PolyVinyl Pyrrolidone (PVP) solution (1.0 wt.%) was prepared using 1.0 wt.% NaCl. The polymer solution was aged for 24 h at room temperature (298 K). ZnO (0.2 wt.%, 0.5 wt.%, 0.8 wt.% and 1 wt.%) was added to 5 mL distilled water and these samples were sonicated for 30 min for complete homogenization. Resorcinol (2.0 wt.%) Formaldehyde (RF) was used as a crosslinker (R:F/1:0.1). After that, ZnO was mixed in the polymer solution. Digital ultrasonic cleaning was immediately performed in the solution of PVP-ZnO and homogenized for one hour. After complete homogenization, freshly prepared crosslinker solution (at room temperature) was added to the solution and stirred for 30 min. The pH of PVP:RF (Polyvinyl Pyrrolidone – Resorcinol-Formaldehyde) and PVP-ZnO:RF (Polyvinyl Pyrrolidone – Zinc Oxide – Resorcinol-Formaldehyde) hydrogels were adjusted approximately 9. Eutech digital pH meter was used to maintain the pH of gel samples. The electrode of the pH meter was stored in 4M KCl solution at room temperature. Initially, the prepared gelant solutions (PVP:RF & PVP-ZnO:RF) have a pH value between 4 and 5 (low pH). In gel samples, higher pH was maintained (approximately 9) by adding few drops of 1M NaOH solution and continuously checking the pH value until it reaches around 9.

The ratio of polymer and crosslinker solution was 1:0.25. Lastly, the gelling solutions were poured into the ampoules (30 mL) and ampoules were sealed at the neck using Teflon tape. Sealed ampoules were finally kept in an oven at 90 °C.

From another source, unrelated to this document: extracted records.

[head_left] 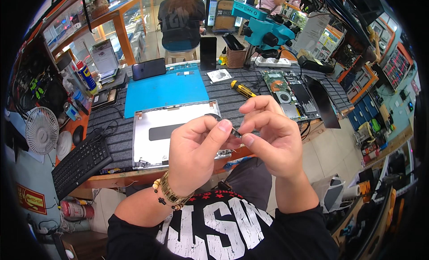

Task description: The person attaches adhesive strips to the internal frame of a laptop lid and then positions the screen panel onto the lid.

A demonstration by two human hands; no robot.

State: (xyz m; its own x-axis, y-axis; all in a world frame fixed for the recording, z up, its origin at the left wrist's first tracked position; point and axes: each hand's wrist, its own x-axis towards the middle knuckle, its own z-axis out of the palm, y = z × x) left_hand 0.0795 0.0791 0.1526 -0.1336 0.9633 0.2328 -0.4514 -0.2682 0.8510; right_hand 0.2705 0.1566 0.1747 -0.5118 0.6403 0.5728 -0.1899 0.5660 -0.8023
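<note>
Raised over the front of the desk, my left hand [194, 152] grips a small, narrow dark part [234, 131] between thumb and curled fingers. My right hand [272, 143] pinches the same part at its right end with thumb and fingertips, its upper fingers curved above it. Below and behind my hands lies a detached silver laptop panel [149, 152], inner side up, with a dark rectangle in its middle and part of it hidden by my hands. A yellow-and-black screwdriver [242, 88] lies beyond my fingers.
A blue mat [156, 94], an opened laptop [286, 97] with upright screen [324, 103], a teal microscope [261, 29] and a phone [148, 68] occupy the striped desk [111, 126]. A keyboard [80, 166] and fan [42, 130] are left. A person [181, 23] sits beyond.
</note>
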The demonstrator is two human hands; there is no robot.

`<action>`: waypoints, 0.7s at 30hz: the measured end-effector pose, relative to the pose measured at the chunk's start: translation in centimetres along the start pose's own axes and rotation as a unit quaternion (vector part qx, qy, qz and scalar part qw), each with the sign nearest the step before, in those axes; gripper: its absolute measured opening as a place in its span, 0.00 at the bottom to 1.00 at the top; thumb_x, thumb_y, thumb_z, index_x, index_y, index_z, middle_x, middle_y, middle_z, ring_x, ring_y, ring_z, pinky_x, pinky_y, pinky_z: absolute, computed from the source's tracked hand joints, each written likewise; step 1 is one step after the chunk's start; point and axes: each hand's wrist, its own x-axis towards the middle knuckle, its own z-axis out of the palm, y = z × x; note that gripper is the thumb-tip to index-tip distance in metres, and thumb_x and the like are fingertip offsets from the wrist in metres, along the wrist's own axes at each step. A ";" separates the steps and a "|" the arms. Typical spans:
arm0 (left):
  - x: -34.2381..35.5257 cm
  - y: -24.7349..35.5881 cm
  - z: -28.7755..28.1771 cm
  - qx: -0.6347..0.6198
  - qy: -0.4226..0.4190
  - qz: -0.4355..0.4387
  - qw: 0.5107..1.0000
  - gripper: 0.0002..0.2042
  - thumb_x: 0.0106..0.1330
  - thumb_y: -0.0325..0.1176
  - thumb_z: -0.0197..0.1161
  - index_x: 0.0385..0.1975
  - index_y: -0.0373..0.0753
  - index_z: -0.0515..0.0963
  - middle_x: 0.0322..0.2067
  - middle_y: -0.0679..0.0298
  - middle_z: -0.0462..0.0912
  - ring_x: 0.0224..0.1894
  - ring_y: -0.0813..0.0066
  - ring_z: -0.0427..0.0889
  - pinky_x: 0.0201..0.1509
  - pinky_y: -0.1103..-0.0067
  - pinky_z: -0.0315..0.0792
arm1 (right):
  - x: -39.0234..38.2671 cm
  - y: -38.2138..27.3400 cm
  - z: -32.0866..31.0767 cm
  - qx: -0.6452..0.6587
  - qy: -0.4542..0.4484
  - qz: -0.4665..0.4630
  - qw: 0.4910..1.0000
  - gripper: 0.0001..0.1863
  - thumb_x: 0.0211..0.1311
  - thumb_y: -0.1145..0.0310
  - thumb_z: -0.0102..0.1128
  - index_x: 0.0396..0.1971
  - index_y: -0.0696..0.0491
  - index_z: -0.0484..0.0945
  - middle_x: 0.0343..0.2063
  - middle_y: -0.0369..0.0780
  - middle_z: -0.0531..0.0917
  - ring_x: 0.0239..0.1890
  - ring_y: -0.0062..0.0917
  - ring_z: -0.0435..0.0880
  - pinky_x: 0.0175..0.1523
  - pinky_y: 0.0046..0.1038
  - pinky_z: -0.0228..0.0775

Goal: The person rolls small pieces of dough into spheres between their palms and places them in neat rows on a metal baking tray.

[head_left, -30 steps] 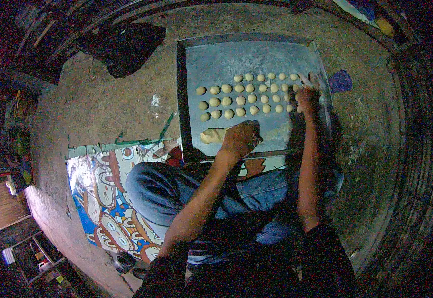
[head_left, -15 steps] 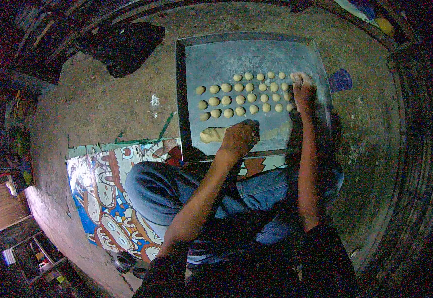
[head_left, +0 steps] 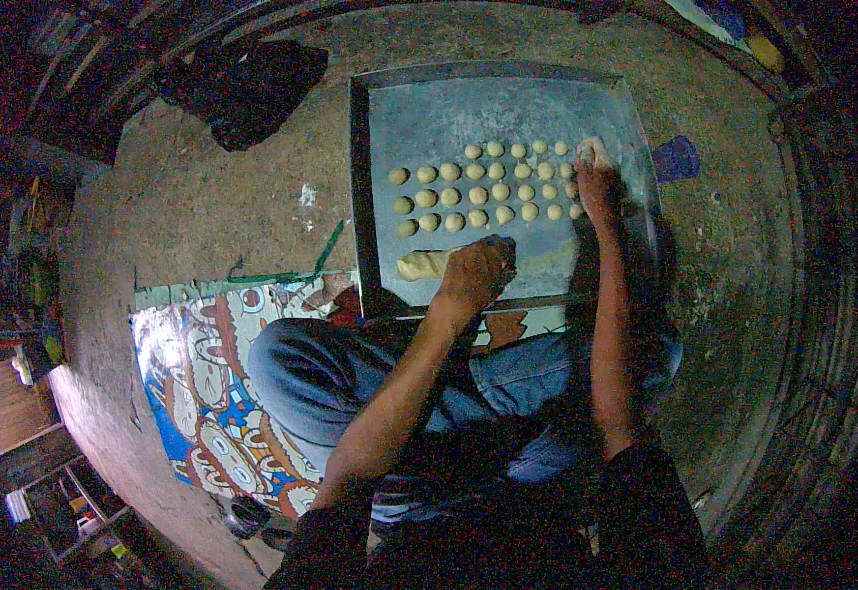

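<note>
A large grey metal tray (head_left: 468, 103) lies on the earthen floor in front of my knees. Several small round dough balls (head_left: 478, 194) sit on it in three rows. My left hand (head_left: 476, 273) is closed over one end of a thick dough roll (head_left: 421, 265) lying near the tray's front edge. My right hand (head_left: 594, 177) reaches to the right end of the rows, its fingers pinched on a small dough ball (head_left: 586, 150) at the top row.
A colourful patterned mat (head_left: 203, 383) lies under my legs at the left. A dark cloth bundle (head_left: 242, 84) rests on the floor behind the tray's left corner. A small blue object (head_left: 678, 157) sits right of the tray. Cluttered shelves (head_left: 16, 295) line the far left.
My right hand has moved up from the middle row to the right end of the top row. My left hand stays on the dough roll.
</note>
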 end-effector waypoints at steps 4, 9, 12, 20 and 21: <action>-0.2 -0.1 -0.1 0.037 -0.015 0.001 0.999 0.10 0.61 0.38 0.61 0.35 0.39 0.76 0.31 0.56 0.81 0.35 0.55 0.83 0.33 0.63 0.77 | 0.0 -2.1 -0.7 0.012 -0.047 0.021 0.999 0.12 0.65 0.62 0.56 0.42 0.53 0.78 0.32 0.44 0.84 0.33 0.37 0.83 0.41 0.36 0.74; -0.8 0.5 -1.1 0.052 0.002 -0.036 0.998 0.10 0.60 0.36 0.61 0.41 0.44 0.77 0.34 0.56 0.83 0.39 0.57 0.85 0.36 0.61 0.78 | 0.1 -1.4 -0.8 0.024 -0.165 -0.029 0.986 0.12 0.61 0.61 0.61 0.39 0.52 0.81 0.31 0.43 0.85 0.32 0.34 0.84 0.40 0.33 0.75; -0.8 0.8 -3.4 0.016 -0.043 -0.083 0.996 0.12 0.58 0.35 0.62 0.43 0.48 0.79 0.37 0.56 0.85 0.39 0.56 0.86 0.40 0.61 0.78 | -0.8 -2.7 -0.7 0.096 -0.307 -0.060 0.945 0.10 0.55 0.61 0.68 0.32 0.52 0.84 0.28 0.41 0.85 0.32 0.29 0.84 0.40 0.31 0.75; -0.7 -2.8 -1.4 0.025 -0.060 -0.044 0.997 0.14 0.55 0.32 0.64 0.41 0.39 0.79 0.35 0.50 0.84 0.40 0.49 0.84 0.42 0.60 0.78 | -9.5 -8.4 -3.3 0.044 -0.431 -0.173 0.885 0.18 0.46 0.71 0.70 0.41 0.53 0.82 0.38 0.46 0.86 0.40 0.38 0.85 0.46 0.36 0.76; -0.3 -3.4 -1.1 -0.008 -0.059 -0.046 0.997 0.14 0.54 0.33 0.65 0.41 0.38 0.79 0.35 0.49 0.84 0.39 0.49 0.84 0.41 0.61 0.78 | -10.1 -8.8 -3.5 0.007 -0.447 -0.167 0.879 0.19 0.49 0.71 0.67 0.45 0.53 0.81 0.40 0.48 0.85 0.42 0.41 0.85 0.47 0.38 0.76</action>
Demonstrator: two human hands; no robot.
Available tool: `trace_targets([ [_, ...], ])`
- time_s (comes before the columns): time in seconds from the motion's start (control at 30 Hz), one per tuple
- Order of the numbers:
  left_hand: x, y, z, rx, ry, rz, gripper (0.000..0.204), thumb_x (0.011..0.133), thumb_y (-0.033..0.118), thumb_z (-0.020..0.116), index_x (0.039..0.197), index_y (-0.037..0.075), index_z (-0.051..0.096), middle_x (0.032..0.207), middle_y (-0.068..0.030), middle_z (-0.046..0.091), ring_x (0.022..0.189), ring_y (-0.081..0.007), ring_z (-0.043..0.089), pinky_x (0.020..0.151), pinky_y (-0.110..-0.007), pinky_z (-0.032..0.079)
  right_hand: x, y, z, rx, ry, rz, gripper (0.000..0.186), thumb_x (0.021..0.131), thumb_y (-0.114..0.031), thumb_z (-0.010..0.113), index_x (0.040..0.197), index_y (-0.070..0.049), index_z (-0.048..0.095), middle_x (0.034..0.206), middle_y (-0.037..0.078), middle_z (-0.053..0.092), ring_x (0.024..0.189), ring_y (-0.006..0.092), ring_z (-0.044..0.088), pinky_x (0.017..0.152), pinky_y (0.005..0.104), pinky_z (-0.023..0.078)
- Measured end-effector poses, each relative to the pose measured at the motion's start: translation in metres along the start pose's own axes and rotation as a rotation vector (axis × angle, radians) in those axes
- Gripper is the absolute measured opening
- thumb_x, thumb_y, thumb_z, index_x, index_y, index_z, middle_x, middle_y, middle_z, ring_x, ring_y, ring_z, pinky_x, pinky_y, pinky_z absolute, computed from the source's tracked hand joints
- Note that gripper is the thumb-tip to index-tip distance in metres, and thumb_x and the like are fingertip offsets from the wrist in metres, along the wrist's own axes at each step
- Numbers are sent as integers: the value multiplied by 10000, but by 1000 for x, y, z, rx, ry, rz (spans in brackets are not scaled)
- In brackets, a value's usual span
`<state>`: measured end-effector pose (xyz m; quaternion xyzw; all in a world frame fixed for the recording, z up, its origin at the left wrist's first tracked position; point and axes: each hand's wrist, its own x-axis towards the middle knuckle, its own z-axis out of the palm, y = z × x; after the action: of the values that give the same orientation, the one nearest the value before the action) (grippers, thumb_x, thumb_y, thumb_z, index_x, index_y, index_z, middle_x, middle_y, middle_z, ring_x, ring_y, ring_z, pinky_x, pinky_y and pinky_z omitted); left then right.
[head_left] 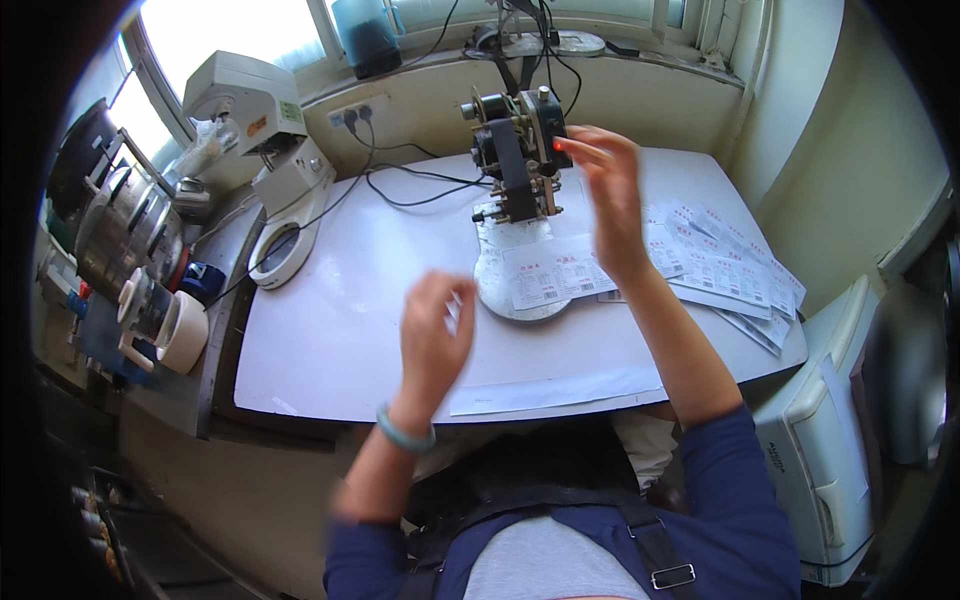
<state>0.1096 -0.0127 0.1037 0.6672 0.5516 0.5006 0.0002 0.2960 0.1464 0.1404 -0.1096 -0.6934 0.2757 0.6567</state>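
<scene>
A small benchtop machine [515, 155] of dark metal, perhaps a coding printer, stands at the back of the white table. My right hand [612, 195] has its fingers stretched out at the machine's right side, beside a small red light; whether they touch it cannot be told. Under the machine's head, a printed white sheet [548, 275] lies over the round grey base plate [520, 312]. My left hand [432, 335], with a pale green bangle [404, 430] at the wrist, hovers left of the plate. Its fingers are loosely curled and slightly blurred, with a gap at the thumb and nothing visible in them.
More printed sheets [735, 280] lie overlapped on the table's right side. A blank paper strip [555, 392] runs along the front edge. A white stand-type device [285, 165] stands at left, with black cables [420, 200] behind. A white cabinet-like unit [815, 450] is at right.
</scene>
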Motion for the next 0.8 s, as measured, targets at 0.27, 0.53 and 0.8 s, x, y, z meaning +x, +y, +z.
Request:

Furthermore, the effect of salinity and temperature was also examined in conventional (PVP:RF) and reinforced nanocomposite (PVP-ZnO:RF; 0.5 wt.% ZnO) hydrogels. The pH of the gelling solution was raised from approx. 5 to approx. 9 by adding few drops of 1M NaOH solution. The salinity effect was probed by using NaCl and CaCl2 salts. In the gelation study nanocomposite hydrogel (PVP-ZnO:RF; 0.5 wt.% ZnO) sample was compared with conventional hydrogel (PVP:RF).

2.4 Characterization of ZnO filler

The UV-vis spectrum measurements were performed using Lab India UV-Vis 3200 spectrophotometer over the region 300–800 nm by a 10 mm path length quartz cuvette. Powder X-Ray Diffraction (PXRD) data were evaluated by using a PANalytical X’pert Pro MPD diffractometer. The crystallinity of the samples was checked in the range of 20–80° (2θ) with monochromatic radiation Cu Kα.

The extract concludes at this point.